Un soutien insuffisant de l’Etat et une entreprise qui peine à obtenir de véritables gains de productivité. Tel est le bilan des magistrats de la haute juridiction financière dans un rapport paru le 4 décembre.
Hasard malencontreux du calendrier : le rapport de la Cour des comptes chargé d’évaluer les résultats de la réforme de 2014 est tombé alors même que les effets de la nouvelle réforme ferroviaire n’ont pu donner le moindre fruit. Conciliants, les magistrats financiers ont cependant intégré à leur travail les effets supposés du nouveau pacte ferroviaire promulgué le 27 juin 2018 et transformant notamment l’établissement en société anonyme à capitaux publics. Ils n’en restent pas moins alarmistes et, pour reprendre un des titres du rapport, estiment que « le modèle financier est en échec ».

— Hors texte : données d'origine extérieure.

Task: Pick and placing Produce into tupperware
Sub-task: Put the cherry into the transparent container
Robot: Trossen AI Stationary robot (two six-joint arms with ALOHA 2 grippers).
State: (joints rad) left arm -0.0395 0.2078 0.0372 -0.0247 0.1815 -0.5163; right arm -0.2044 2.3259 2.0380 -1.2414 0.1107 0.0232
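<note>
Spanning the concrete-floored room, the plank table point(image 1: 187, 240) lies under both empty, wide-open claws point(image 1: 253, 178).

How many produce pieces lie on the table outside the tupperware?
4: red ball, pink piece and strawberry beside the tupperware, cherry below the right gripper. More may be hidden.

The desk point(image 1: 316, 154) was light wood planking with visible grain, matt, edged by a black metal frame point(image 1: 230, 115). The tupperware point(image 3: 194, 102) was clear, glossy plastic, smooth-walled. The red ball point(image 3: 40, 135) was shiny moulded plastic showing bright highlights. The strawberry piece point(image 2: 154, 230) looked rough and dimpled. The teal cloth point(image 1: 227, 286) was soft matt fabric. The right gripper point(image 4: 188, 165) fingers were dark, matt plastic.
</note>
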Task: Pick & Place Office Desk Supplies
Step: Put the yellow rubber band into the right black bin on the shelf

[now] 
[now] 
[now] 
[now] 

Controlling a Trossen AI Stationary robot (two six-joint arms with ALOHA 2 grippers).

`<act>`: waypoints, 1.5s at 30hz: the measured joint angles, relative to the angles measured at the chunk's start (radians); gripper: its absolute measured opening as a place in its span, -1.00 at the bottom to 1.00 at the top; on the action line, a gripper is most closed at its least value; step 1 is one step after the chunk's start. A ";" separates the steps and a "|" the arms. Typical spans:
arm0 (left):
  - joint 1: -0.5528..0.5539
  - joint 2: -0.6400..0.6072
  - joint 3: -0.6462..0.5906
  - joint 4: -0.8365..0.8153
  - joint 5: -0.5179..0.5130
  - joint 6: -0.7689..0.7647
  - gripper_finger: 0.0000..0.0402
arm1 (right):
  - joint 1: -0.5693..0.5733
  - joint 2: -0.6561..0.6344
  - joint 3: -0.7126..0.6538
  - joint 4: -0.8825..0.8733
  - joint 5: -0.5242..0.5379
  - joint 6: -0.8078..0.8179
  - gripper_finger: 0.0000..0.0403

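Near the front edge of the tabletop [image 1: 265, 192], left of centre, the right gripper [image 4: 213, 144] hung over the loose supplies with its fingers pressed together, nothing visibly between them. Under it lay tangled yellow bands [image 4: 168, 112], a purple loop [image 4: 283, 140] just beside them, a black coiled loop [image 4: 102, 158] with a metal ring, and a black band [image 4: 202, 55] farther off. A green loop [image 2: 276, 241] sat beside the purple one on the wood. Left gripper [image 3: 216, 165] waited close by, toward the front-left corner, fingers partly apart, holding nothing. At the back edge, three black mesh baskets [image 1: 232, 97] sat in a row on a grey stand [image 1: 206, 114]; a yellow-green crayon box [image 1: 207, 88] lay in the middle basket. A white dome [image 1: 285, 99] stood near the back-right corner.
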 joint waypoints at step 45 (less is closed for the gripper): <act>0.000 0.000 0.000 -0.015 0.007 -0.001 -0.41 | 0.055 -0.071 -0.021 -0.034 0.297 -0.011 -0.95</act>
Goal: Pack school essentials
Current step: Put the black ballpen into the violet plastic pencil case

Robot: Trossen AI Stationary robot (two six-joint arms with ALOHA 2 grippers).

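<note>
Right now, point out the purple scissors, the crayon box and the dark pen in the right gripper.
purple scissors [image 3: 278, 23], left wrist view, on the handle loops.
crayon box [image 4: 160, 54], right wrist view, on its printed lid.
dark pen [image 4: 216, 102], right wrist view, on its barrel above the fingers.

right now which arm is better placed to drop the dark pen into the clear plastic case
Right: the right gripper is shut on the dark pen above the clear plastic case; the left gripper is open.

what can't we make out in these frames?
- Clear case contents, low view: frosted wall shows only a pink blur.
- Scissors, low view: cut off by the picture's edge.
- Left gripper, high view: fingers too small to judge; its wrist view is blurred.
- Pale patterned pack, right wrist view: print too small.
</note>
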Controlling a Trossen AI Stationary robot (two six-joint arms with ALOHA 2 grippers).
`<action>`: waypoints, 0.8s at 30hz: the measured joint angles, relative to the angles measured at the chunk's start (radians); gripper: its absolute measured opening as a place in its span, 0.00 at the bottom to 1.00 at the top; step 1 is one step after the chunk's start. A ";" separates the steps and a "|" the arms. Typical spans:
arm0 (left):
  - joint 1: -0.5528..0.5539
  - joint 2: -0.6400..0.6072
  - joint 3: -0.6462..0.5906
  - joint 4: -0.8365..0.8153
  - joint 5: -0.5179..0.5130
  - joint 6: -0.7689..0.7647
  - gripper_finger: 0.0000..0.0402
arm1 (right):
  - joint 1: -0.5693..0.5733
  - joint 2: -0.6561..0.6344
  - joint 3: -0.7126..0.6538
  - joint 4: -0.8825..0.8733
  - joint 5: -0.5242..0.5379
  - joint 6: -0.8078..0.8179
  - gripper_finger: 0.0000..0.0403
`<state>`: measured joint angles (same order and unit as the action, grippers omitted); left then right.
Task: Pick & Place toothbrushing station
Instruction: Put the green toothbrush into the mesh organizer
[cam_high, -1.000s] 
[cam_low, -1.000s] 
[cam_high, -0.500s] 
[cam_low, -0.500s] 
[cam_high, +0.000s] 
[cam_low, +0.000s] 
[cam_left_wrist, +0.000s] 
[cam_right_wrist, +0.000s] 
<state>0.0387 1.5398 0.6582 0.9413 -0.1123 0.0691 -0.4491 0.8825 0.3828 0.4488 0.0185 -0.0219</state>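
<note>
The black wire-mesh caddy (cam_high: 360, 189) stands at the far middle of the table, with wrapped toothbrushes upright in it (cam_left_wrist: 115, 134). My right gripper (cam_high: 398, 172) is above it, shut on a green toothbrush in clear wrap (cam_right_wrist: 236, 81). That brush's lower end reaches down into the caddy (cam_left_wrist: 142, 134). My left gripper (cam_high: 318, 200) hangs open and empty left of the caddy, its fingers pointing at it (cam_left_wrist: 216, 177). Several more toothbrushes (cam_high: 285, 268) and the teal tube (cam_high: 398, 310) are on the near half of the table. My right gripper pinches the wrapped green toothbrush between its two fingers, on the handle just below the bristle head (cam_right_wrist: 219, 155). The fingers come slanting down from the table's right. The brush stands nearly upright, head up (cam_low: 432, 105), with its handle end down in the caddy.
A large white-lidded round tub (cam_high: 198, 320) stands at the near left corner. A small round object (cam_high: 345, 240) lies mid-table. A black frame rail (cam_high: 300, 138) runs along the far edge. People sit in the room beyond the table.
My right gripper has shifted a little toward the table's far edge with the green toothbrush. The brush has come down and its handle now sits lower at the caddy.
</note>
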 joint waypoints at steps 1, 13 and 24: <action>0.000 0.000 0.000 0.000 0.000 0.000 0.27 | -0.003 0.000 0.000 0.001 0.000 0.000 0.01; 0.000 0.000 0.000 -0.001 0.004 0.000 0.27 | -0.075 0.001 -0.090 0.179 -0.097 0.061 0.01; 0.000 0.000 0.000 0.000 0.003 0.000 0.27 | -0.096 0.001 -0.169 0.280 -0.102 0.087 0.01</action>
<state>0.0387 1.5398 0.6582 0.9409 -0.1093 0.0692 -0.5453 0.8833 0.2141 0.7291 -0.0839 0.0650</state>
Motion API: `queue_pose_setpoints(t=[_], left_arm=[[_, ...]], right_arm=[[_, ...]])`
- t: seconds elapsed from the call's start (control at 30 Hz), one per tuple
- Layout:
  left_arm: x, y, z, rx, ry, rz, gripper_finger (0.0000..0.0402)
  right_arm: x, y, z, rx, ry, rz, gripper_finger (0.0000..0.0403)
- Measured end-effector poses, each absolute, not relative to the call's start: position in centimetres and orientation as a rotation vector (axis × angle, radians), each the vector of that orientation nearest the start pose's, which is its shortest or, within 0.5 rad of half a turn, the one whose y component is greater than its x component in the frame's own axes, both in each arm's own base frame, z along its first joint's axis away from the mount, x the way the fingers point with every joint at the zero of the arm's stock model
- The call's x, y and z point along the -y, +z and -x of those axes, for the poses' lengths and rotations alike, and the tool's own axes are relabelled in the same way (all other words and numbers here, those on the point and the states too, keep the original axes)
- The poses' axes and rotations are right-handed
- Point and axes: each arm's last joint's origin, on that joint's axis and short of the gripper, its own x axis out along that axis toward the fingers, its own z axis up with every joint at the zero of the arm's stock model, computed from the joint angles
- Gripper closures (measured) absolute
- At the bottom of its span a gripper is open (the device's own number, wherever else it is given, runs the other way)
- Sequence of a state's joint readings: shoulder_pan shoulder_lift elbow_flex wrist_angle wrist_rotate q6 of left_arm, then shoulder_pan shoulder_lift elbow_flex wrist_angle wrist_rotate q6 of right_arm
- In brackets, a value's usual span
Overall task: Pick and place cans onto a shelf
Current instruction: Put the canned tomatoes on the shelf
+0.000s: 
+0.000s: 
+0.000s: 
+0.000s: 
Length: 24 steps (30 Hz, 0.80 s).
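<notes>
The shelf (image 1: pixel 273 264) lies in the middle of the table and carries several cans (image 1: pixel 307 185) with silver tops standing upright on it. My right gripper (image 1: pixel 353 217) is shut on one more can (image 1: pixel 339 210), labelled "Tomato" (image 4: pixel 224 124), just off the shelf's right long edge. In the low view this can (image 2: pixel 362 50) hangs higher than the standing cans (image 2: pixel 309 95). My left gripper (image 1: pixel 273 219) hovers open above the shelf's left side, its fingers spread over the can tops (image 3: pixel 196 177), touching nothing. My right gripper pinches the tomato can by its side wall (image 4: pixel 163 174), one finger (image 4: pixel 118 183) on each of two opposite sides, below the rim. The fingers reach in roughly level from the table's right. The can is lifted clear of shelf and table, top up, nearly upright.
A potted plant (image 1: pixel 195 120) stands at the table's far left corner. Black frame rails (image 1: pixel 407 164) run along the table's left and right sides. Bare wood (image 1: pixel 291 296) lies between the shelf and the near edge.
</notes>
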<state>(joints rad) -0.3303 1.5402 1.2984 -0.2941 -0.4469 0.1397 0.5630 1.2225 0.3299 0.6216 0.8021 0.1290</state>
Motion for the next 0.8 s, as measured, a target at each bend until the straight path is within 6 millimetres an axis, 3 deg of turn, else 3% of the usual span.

Financer le renouvellement du réseau et stopper l’endettement Le premier constat pointe du doigt l’insuffisance des investissements annuels de renouvellement de l’actuel contrat de performance 2017 – 2026. Portés à 3 Md€ en euros courants en 2020 puis se stabilisant, ces investissements convertis en euros constants conduiront, d’après les experts, « à réduire de fait les efforts d’investissement dès 2020 et à atteindre à partir de 2022, un niveau inférieur à celui de 2017 ». Dans ce contexte, l’annonce du premier ministre d’une augmentation des investissements de 200 millions d’euros supplémentaires par an à compter de 2022 ne « répondra pas à tous les besoins de rénovation et de modernisation du réseau » estimentles rapporteurs qui reprennent à leur compte le chiffre de 500 M€/an avancé par SNCF réseau. Quant à la reprise d’une partie importante de la dette (35 Md€), elle est jugée justifiée car, d’une part, les redevances ne peuvent à elles seules dégager des marges suffisantes, et d’autre part, « il faut solder l’insuffisance de financement par l’Etat des investissements dont il est en grande partie responsable » (en décidant notamment la construction de nouvelles lignes à grande vitesse).
Des efforts de productivité attendus Mais il n’y a pas que l’Etat qui est épinglé par les magistrats de la rue de Cambon. SNCF Réseau se voit reprocher ses difficultés à se moderniser. Sont notamment pointés les retards concernant à la fois le programme de commande centralisée des aiguillages décidé en 2016 et le système industriel de production des horaires (SIPH). Le bilan concernant la programmation des travaux est également très mitigé : « n’étant pas réalisée au plus juste, la programmation des travaux conduit à réserver à l’excès des sillons sui se retrouveront pour partie inutilisés » alerte la Cour des comptes. Autre écueil, la mise en œuvre jugée trop lente des programmes de maintenance. Pour autant, la Cour accorde tout de même quelques bons points à Patrick Jeantet, en particulier sur l’industrialisation des travaux avec l’arrivée des suites rapides, le recours à la sous-traitance afin de bénéficier des innovations technologiques des entreprises de travaux ou encore l’utilisation des technologies digitales avec en ligne de mire la maintenance prédictive du RFN.
Instaurer un équilibre économique durable L’antienne mainte fois répétée dans le rapport concerne les gains de productivités. Sans eux, la marge opérationnelle de SNCF réseau ne pourra que se réduire par « la conjugaison de produits de redevances stables et des charges d’exploitation en hausse ». Dans ce contexte, les magistrats se félicite des engagements du gestionnaire de réseau à afficher des gains de productivités plus crédibles et à gagner en efficacité en termes d’organisation. Plus précisément, la nouvelle organisation Nouvel’R mise en place par la direction va dans le bon sens conclut la Cour avant d’exhorter l’Etat, SNCF Réseau et l’ensemble des syndicats du personnel à négocier des accords qui permettent à l’entreprise de gagner en agilité. Sans oublier de trancher quant à l’avenir des lignes du réseau secondaire, en lien avec les régions.